The lines to copy run from the one containing "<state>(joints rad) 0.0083" through the last line of the listing; copy them exactly and nothing more.
= Beginning of Section =
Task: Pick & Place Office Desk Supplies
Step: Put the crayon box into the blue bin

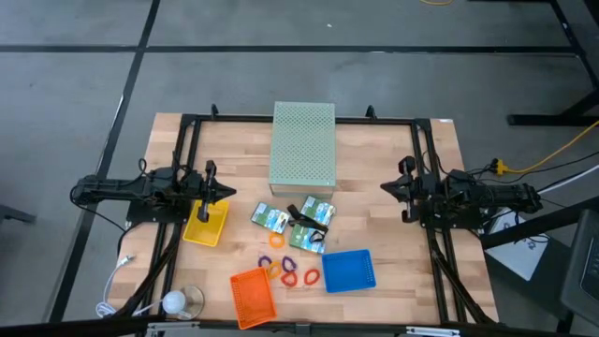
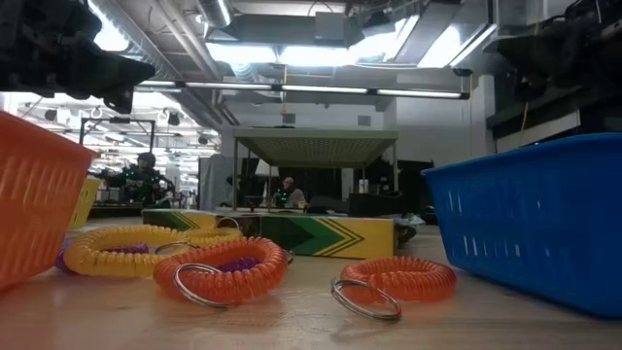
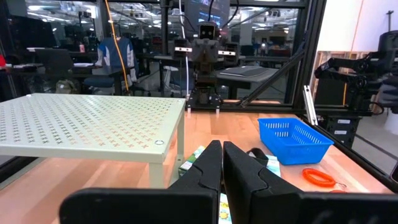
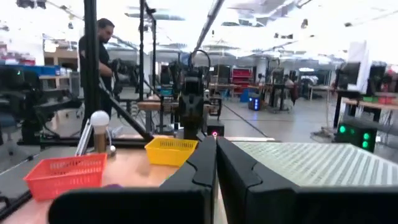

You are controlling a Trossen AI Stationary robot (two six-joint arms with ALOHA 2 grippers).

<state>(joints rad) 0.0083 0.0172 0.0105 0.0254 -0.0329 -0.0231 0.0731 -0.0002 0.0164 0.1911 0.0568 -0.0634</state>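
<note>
Three green-blue-white printed packets lie flat mid-table, with a thin black loop piece across them. Near them, toward the near edge, coiled rings rest on the wood: orange, purple, red. In the low view the rings show close up, the packets behind them. My left gripper hovers shut at the left side, above the yellow tray's far end. My right gripper hovers shut at the right side. Neither touches anything.
A yellow tray, an orange tray and a blue tray sit on the table's near half. The pale green perforated box stands at the far middle. A white bulb-shaped object is at the near left corner. A person stands beyond the table.
</note>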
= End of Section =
#### SOLUTION TO THE PROBLEM:
<state>(joints rad) 0.0083 0.0172 0.0105 0.0254 -0.0329 -0.0231 0.0731 -0.0002 0.0164 0.1911 0.0568 -0.0634</state>
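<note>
Three green-blue-white printed packets lie flat mid-table, with a thin black loop piece across them. Near them, toward the near edge, coiled rings rest on the wood: orange, purple, red. In the low view the rings show close up, the packets behind them. My left gripper hovers shut at the left side, above the yellow tray's far end. My right gripper hovers shut at the right side. Neither touches anything.
A yellow tray, an orange tray and a blue tray sit on the table's near half. The pale green perforated box stands at the far middle. A white bulb-shaped object is at the near left corner. A person stands beyond the table.
</note>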

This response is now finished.